The Green500 was founded by Feng, an associate professor with Virginia Tech’s Department of Computer Science and Bradley Department of Electrical and Computer Engineering, and Kirk W. Cameron, an associate professor of computer science. Both departments are within the Virginia Tech College of Engineering.

Further down the list, a supercomputer based on the Intel Many Integrated Core (MIC) processor, now known as Intel Xeon Phi, debuts on the Green500 at No. 21 as the most energy-efficient commodity accelerator-based, or many-core, supercomputer, whereas the first 20 spots are custom IBM supercomputers.

The Intel system also is an accelerator-based supercomputer, similar to Virginia Tech’s  commodity-based supercomputer HokieSpeed and Nagasaki University’s DEGIMA cluster in Japan. HokieSpeed was ranked as the most energy-efficient commodity-based supercomputer in the United States, while DEGIMA was ranked as the greenest supercomputer overseas in the fall 2011 Green500 List.

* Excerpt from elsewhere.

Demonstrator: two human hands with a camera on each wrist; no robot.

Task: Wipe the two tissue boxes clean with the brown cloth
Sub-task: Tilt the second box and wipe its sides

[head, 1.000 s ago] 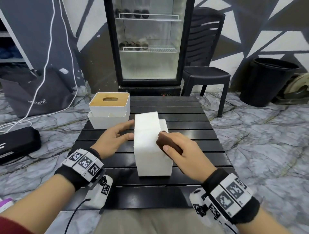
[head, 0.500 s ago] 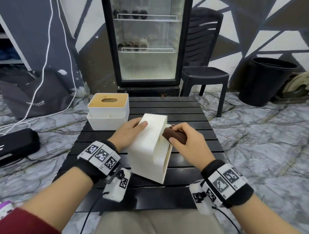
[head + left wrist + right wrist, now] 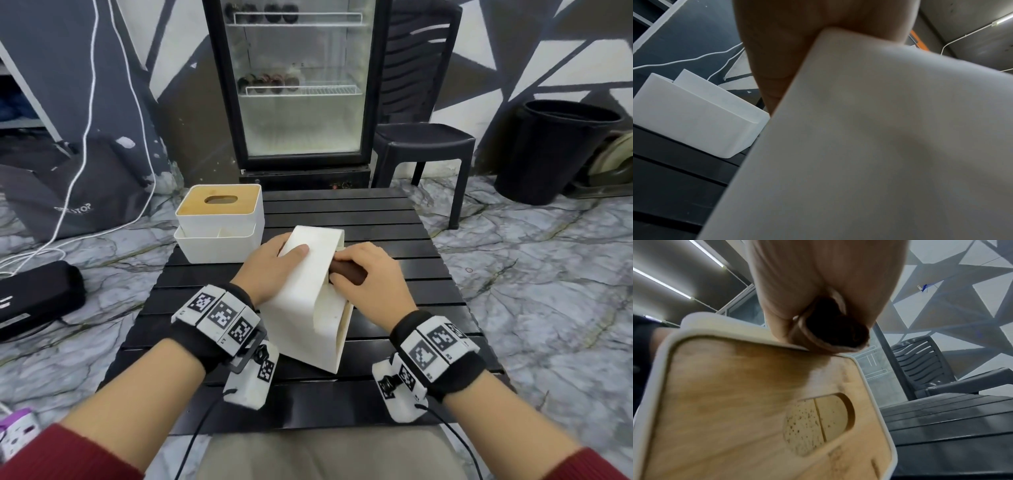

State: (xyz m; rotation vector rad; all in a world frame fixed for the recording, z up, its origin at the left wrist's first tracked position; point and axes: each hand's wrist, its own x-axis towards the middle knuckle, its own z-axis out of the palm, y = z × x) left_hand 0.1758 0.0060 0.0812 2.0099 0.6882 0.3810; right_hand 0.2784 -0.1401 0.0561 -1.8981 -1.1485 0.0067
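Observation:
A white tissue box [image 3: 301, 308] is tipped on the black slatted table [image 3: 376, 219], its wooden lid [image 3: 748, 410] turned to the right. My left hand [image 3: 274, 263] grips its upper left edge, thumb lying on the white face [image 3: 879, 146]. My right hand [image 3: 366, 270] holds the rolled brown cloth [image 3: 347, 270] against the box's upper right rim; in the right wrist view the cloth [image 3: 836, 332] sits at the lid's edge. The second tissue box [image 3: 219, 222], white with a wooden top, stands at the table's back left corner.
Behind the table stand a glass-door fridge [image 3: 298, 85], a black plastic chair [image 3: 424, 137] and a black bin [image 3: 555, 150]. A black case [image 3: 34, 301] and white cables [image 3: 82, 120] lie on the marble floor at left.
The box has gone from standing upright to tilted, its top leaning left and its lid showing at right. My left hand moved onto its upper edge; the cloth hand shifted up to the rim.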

However, HokieSpeed is an NVIDIA graphics processor unit-accelerated supercomputer, or commonly GPU, while DEGIMA is an AMD/ATI Radeon graphics processor unit-accelerated supercomputer, said Feng.

The next greenest commodity-based supercomputers are AMD-based, at No. 22, and NVIDIA-based, at No. 23, graphics processor unit-accelerated supercomputers. Elsewhere on the list, 19 of the top 50 machines on the Green500 are accelerator-based with accelerators manufactured by NVIDIA, with 17 supercomputers, and AMD and Intel, with one each.

“IBM is ‘talking the talk’ and ‘walking the walk’ with both custom BlueGene/Q supercomputers topping the Green500 and commodity-based supercomputers, both accelerator-based and non-accelerator-based, landing in the top 50,” said Feng. “In total, IBM landed 38 of the top 50 spots on the Green500.”

In the near future, Feng said IBM’s BlueGene/Q machines, along with graphics processor unit-accelerated supercomputers, and non-accelerated but, efficient commodity central processing unit-based supercomputers, will continue to dominate the upper echelons of the Green500.  

“While central processing unit-based supercomputers and are graphics processor unit-accelerated supercomputers are currently discrete and distinct components in a compute node, we should expect to see the arrival of supercomputing systems with CPUs and GPUs fused onto a single processor,” Feng said. “Much as the floating-point unit started as a discrete co-processor and then was incorporated into the central processing unit, so will the graphics processing unit go from being a discrete co-processor to being fused into a single processing device.”